Voilà comment il signa son retour au Djoliba pour s’abonner au banc de touche afin de parer aux comportements inattendus du portier Hamed Diallo. Nul n’est sans savoir que les supporters des grands clubs, ont l’art de culpabiliser des joueurs pour expliquer des défaites.
Hamed porte le chapeau de quelques faux pas des Rouges. L’entraîneur Heinz Heiniger titularise Idrissa Traoré pour le reste de la saison. Entre-temps, les Djolibistes optent pour un plan B : le transfert du gardien de but Abdoulaye Diakité du CSK. L’arrivée de l’un des grands portiers du Mali ne rassure le Shobair malien.
Surtout que certains supporters, selon lui, ont tenu des propos désobligeants à son égard. Il manifeste son état d’âme par le boycott des entraînements, le refus de signer la licence. Dans son silence, il analyse que le mieux serait de se faire un bon moral dans un club moyen pour exploser.
Il transfère à l’Association sportive de Bamako (ASB). Cela lui réussit pour avoir joué deux finales de Coupe du Mali (édition de 2005 que l’ASB a remportée, 2006 ratée face au Stade malien de Bamako), occupé respectivement les 3e et 4e place du championnat national en 2005 et 2006, disputé trois matches de coupes d’Afrique inter clubs.
A partir de la saison 2007-2008, Idrissa Traoré se retire peu à peu, pour occuper les fonctions d’entraîneur adjoint et celui des gardiens. A un moment donné, il tourna la page du football pour s’occuper de son atelier de menuiserie. Parce qu’il ne gagnait pas, mais dépensait plutôt pour assister aux entrainements du club. Cela ne pouvait continuer, soutient-il.

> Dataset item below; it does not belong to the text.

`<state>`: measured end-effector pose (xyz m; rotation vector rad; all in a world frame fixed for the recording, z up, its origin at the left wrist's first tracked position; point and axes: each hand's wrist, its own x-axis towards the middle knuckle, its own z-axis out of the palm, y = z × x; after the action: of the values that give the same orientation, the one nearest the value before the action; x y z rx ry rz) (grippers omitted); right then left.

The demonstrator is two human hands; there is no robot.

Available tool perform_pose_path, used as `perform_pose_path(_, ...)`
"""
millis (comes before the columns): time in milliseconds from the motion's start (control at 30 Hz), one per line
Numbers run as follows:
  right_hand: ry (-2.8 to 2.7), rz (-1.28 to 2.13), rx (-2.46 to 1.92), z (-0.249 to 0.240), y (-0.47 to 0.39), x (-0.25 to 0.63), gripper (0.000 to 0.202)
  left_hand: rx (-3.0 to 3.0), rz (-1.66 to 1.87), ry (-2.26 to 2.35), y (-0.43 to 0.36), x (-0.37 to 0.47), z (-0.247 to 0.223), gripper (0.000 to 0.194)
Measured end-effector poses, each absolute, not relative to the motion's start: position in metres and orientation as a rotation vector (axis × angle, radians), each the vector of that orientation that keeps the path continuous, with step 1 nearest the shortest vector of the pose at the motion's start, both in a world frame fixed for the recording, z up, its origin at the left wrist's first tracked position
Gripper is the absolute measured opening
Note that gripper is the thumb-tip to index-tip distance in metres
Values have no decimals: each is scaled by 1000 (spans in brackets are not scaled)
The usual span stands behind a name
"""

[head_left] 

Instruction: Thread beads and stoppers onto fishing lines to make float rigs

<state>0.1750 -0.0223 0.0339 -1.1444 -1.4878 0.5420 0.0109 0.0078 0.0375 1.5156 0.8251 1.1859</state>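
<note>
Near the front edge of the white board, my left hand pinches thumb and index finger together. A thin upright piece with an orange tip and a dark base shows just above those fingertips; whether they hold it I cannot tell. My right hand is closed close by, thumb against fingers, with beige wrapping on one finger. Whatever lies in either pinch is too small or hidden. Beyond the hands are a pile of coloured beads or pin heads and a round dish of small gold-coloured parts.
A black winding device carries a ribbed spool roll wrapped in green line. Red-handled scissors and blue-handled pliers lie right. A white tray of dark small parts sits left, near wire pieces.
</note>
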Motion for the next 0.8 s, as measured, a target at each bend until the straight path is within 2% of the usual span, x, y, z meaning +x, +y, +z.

Sa carrière du Djoliba à l’ASB a enregistré des bons souvenirs : le doublé qu’il a réalisé avec le Djoliba en 1996, son transfert à l’ASB, la Coupe du Mali remportée par les Bamakois après avoir défait le COB, le Stade malien et le Djoliba AC. Cependant il retient un seul mauvais souvenir consécutif aux éliminatoires de la Can de 1998. Ce jour contre l’Angola il s’attendait à être titularisé, car Ousmane Farota était indisponible. Mais l’entraineur a préféré placer sa confiance en Karamoko Kéïta. Pour la première fois une décision de technicien lui a fait mal.
L’ancien international est marié et père d’un enfant. Dans la vie Idrissa Traoré aime l’islam, la famille et la réussite. Il déteste le mensonge, les excitants nuisibles.